1️⃣ First, let’s start small#

Run an interactive version of this walkthrough in Google Colab

Setup#

Install NNsight:

pip install nnsight

Tracing Context#

To demonstrate the core functionality and syntax of nnsight, we’ll define and use a tiny two layer neural network.

Our little model here is composed of two submodules – linear layers layer1 and layer2. We specify the sizes of each of these modules and create some complementary example input.

[ ]:

from collections import OrderedDict
import torch

input_size = 5
hidden_dims = 10
output_size = 2

net = torch.nn.Sequential(
    OrderedDict(
        [
            ("layer1", torch.nn.Linear(input_size, hidden_dims)),
            ("layer2", torch.nn.Linear(hidden_dims, output_size)),
        ]
    )
).requires_grad_(False)

The core object of the NNsight package is NNsight. This wraps around a given PyTorch model to enable investigation of its internal parameters.

[ ]:

from nnsight import NNsight

tiny_model = NNsight(net)

Printing a PyTorch model shows a named hierarchy of modules which is very useful when accessing sub-components directly. NNsight reflect the same hierarchy and can be similarly printed.

[ ]:

print(tiny_model)

Sequential(
  (layer1): Linear(in_features=5, out_features=10, bias=True)
  (layer2): Linear(in_features=10, out_features=2, bias=True)
)

Before we actually get to using the model we just created, let’s talk about Python contexts.

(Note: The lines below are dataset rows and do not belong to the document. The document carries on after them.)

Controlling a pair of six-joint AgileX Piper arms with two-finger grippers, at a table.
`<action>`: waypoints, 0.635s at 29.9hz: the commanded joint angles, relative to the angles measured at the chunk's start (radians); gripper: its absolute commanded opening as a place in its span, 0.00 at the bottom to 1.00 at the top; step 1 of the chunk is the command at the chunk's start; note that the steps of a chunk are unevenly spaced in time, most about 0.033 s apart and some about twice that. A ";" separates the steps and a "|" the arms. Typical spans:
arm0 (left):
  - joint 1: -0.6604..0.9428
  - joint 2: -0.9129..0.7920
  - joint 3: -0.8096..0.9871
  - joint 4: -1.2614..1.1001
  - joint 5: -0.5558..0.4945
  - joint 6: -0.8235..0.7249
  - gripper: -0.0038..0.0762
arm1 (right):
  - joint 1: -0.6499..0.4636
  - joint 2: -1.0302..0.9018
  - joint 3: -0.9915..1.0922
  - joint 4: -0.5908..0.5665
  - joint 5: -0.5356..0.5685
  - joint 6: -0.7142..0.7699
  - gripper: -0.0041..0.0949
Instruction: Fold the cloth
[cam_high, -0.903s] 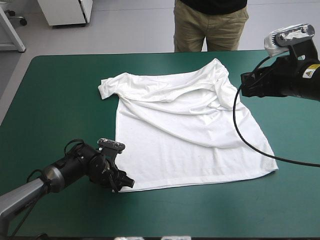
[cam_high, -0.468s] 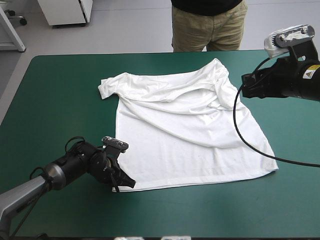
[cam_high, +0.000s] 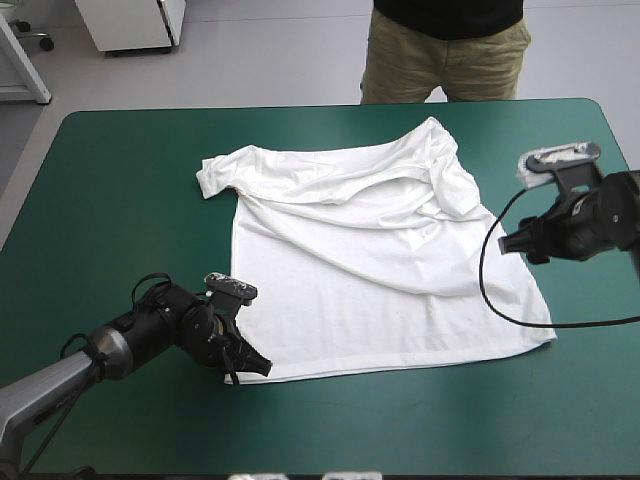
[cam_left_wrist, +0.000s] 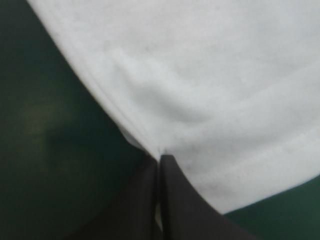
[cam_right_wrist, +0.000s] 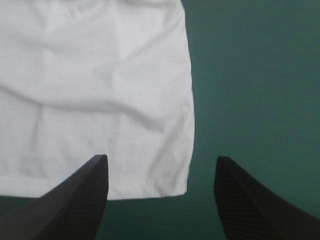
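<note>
Since the earlier frames the right gripper had dropped from up beside the far-right shoulder and come toward the near side, along the right edge of the white, short-sleeved, soft-knit T-shirt. The left gripper had only nudged slightly and sat at the same place. The T-shirt lay spread on the teal-green table cover, hem toward the near edge and collar toward the far edge. The lower body lay flat; the shoulders and the far-right sleeve were rumpled and partly folded over. The left gripper's black fingers were pressed together in a point with the near-left hem corner pinched between them, a sliver of white showing in the seam. The right gripper's fingers stood wide apart and held nothing. In its wrist view the near-right hem corner lay just ahead, roughly between the two fingers. Judged step: securing the second hem corner before the fold. To do it well, I would lower the right gripper until the fingers straddle the corner, taking in the stitched hem rather than the very tip. Hold the left pinch steady meanwhile, so the hem line stays straight and both corners rise level.
</note>
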 joint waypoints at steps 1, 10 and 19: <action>-0.008 0.032 0.019 -0.010 -0.024 -0.002 0.04 | -0.010 -0.009 0.111 -0.055 -0.089 0.061 0.65; -0.008 0.032 0.019 -0.006 -0.024 -0.002 0.04 | -0.130 0.041 0.331 -0.012 -0.266 0.083 0.65; -0.008 0.032 0.019 -0.006 -0.032 -0.002 0.04 | -0.179 0.156 0.333 0.011 -0.290 0.068 0.60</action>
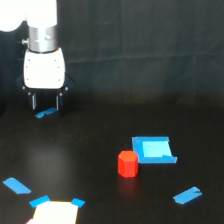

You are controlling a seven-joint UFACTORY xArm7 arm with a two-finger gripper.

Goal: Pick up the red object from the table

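Observation:
The red object (128,163) is a small bright red-orange hexagonal block standing upright on the black table (90,150), a little right of centre. My gripper (45,103) hangs from the white arm at the upper left, far from the block, above the table. Its two dark fingers point down with a gap between them and hold nothing.
A flat blue square tray (155,149) lies right behind the block on the exterior view's right, touching or almost touching it. Blue tape strips lie below the gripper (46,113), at the lower left (16,186) and lower right (187,195). A pale taped paper patch (55,212) sits at the bottom edge.

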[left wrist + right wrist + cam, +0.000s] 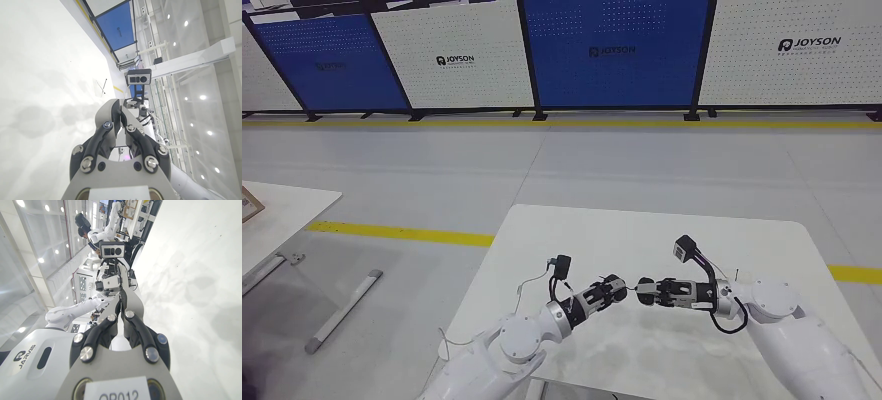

Python contexts define a scope using the with statement and are often used to create some object, or initiate some logic, that you later want to destroy or conclude.

The most common application is opening files as in the following example:

with open('myfile.txt', 'r') as file:
  text = file.read()

Python uses the with keyword to enter a context-like object. This object defines logic to be run at the start of the with block, as well as logic to be run when exiting. When using with for a file, entering the context opens the file and exiting the context closes it. Being within the context means we can read from the file.

Simple enough! Now we can discuss how nnsight uses contexts to enable intuitive access into the internals of a neural network.

The main tool with nnsight is a context for tracing.

We enter the tracing context by calling model.trace(<input>) on an NNsight model, which defines how we want to run the model. Inside the context, we will be able to customize how the neural network runs. The model is actually run upon exiting the tracing context.

[ ]:

# random input
input = torch.rand((1, input_size))

with tiny_model.trace(input) as tracer:
    pass

But where’s the output? To get that, we’ll have to learn how to request it from within the tracing context.

Getting#

Earlier, we wrapped our little neural net with the NNsight class. This added a couple properties to each module in the model (including the root model itself). The two most important ones are .input and .output.

model.input
model.output

The names are self explanatory. They correspond to the inputs and outputs of their respective modules during a forward pass of the model. We can use these attributes inside the with block.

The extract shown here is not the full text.